From the records below, print only the part that opens with the line containing "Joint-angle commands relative" and closes with the line containing "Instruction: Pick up"; omit the pictures.

* [RECORDS FOR THIS TASK]
+-------+
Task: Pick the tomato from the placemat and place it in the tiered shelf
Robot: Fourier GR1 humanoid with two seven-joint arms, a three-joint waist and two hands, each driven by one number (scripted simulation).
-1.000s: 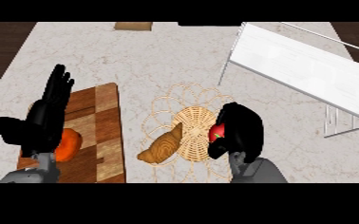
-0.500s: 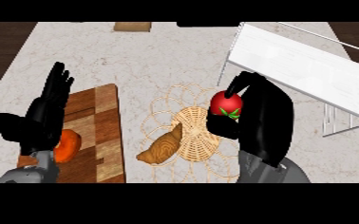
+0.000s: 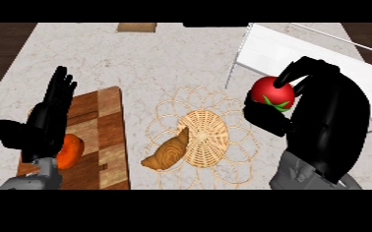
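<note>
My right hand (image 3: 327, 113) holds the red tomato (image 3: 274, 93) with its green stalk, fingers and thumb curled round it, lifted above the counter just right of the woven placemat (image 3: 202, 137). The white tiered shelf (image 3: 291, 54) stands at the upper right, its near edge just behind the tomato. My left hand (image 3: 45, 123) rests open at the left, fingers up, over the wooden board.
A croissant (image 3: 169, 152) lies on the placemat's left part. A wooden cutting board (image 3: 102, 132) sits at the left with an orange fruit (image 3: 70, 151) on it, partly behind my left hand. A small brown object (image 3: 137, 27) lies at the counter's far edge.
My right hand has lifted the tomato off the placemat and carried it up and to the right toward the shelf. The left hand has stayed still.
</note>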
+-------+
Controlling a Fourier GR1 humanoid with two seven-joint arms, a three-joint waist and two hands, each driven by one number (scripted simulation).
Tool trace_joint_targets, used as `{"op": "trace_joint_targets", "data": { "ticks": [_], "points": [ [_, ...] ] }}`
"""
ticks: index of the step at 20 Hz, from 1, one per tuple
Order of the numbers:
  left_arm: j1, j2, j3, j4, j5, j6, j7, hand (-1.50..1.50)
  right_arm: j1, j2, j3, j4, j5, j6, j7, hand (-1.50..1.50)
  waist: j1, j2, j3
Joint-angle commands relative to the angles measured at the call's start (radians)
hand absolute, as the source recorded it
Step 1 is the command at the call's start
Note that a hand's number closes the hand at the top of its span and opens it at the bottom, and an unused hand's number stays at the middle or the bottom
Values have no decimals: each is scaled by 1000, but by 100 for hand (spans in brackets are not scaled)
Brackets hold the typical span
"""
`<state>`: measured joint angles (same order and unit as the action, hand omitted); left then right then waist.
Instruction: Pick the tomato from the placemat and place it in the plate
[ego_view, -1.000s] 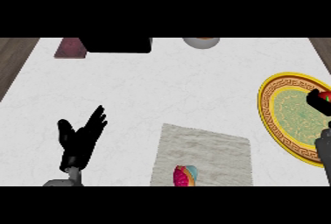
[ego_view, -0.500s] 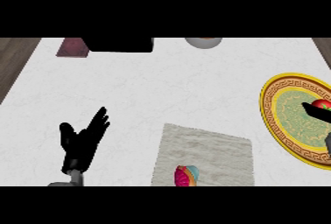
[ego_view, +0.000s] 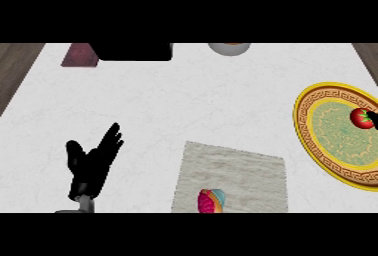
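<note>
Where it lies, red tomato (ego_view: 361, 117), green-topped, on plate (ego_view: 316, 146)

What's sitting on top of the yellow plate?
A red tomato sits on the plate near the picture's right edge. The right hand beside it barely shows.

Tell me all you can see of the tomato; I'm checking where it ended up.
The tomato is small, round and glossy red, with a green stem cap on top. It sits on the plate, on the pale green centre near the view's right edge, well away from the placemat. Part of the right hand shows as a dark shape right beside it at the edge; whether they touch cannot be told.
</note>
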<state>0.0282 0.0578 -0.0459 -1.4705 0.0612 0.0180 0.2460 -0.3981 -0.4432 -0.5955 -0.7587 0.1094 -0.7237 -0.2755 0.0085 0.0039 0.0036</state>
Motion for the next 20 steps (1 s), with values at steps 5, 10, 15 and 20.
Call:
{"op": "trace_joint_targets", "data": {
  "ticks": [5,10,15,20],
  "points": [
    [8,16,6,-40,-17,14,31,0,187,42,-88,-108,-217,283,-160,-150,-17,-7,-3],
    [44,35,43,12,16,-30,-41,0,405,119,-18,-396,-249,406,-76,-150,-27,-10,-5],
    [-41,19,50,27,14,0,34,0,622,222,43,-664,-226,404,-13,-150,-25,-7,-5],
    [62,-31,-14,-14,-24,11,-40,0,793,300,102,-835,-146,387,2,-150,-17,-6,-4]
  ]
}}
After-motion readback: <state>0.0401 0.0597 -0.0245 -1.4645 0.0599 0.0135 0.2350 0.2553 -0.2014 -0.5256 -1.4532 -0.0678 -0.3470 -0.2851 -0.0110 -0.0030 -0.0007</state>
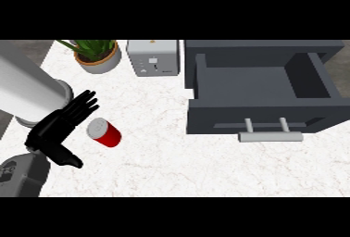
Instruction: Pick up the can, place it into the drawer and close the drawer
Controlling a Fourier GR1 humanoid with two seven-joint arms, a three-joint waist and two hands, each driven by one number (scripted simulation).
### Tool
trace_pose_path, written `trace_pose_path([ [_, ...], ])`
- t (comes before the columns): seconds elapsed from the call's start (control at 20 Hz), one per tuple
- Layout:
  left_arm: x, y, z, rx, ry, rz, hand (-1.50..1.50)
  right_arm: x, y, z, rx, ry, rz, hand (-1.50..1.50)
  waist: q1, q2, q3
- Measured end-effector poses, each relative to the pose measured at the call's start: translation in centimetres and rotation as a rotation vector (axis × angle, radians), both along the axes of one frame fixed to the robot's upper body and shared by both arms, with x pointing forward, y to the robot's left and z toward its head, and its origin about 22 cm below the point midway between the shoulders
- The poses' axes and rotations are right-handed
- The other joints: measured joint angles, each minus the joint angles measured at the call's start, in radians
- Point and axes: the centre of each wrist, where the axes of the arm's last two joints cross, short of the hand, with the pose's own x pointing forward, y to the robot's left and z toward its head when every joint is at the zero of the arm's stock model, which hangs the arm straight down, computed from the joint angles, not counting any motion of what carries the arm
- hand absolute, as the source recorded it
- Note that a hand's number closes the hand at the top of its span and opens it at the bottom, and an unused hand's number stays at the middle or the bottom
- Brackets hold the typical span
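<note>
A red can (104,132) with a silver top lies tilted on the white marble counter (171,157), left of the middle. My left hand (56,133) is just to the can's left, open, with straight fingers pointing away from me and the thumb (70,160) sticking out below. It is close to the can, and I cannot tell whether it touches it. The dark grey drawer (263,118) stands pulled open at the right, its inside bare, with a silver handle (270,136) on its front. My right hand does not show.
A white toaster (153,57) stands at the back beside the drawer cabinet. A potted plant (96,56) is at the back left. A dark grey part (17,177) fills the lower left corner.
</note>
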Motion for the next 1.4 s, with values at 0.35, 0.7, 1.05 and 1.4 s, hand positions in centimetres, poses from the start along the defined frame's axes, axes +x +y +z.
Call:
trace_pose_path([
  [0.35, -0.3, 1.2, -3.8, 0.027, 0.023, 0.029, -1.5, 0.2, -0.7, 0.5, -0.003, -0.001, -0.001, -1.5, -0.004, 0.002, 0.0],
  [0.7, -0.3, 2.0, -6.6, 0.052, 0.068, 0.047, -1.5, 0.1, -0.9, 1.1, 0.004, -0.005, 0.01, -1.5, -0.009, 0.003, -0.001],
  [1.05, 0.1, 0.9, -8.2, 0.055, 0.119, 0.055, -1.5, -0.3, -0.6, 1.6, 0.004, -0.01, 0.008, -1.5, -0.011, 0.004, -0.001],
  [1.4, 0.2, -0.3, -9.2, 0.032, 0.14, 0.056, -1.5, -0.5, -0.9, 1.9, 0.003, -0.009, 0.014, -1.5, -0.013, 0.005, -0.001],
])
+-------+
* [WRITTEN ANSWER]
Joint-angle commands relative to the angles measured at the call's start (radians)
hand absolute, as the source recorded it
Step 1 is the command at the call's start
Note that a hand's number closes the hand at the top of its span and opens it at the bottom, and an unused hand's number stays at the middle or the bottom
Values have no decimals: each is scaled by 1000, but by 100 for hand (spans in brackets are not scaled)
Brackets hold the typical span
"""
`<state>`: measured joint angles (same order and unit as the action, hand omitted); left then right then waist.
Instruction: Pick the tomato from the placemat and place it in the plate
[ego_view, -1.000s] 
[ego_view, -0.500s] 
[ego_view, +0.000s] 
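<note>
Where it lies, red tomato (ego_view: 361, 117), green-topped, on plate (ego_view: 316, 146)

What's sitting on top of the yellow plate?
A red tomato sits on the plate near the picture's right edge. The right hand beside it barely shows.

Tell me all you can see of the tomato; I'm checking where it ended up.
The tomato is small, round and glossy red, with a green stem cap on top. It sits on the plate, on the pale green centre near the view's right edge, well away from the placemat. Part of the right hand shows as a dark shape right beside it at the edge; whether they touch cannot be told.
</note>
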<state>0.0282 0.0578 -0.0459 -1.4705 0.0612 0.0180 0.2460 -0.3981 -0.4432 -0.5955 -0.7587 0.1094 -0.7237 -0.2755 0.0085 0.0039 0.0036</state>
Motion for the next 20 steps (1 s), with values at steps 5, 10, 15 and 20.
Call:
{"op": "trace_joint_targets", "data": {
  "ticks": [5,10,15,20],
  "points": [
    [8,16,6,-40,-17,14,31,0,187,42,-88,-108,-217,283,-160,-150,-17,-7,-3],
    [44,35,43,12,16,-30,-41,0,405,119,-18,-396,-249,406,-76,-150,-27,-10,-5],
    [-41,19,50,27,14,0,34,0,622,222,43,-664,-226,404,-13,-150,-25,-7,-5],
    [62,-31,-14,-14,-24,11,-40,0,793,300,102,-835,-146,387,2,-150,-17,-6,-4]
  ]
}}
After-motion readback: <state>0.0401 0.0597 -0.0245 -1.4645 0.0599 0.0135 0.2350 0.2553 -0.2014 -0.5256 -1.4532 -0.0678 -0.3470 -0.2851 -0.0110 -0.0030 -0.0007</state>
Instruction: Pick up the can, place it into the drawer and close the drawer

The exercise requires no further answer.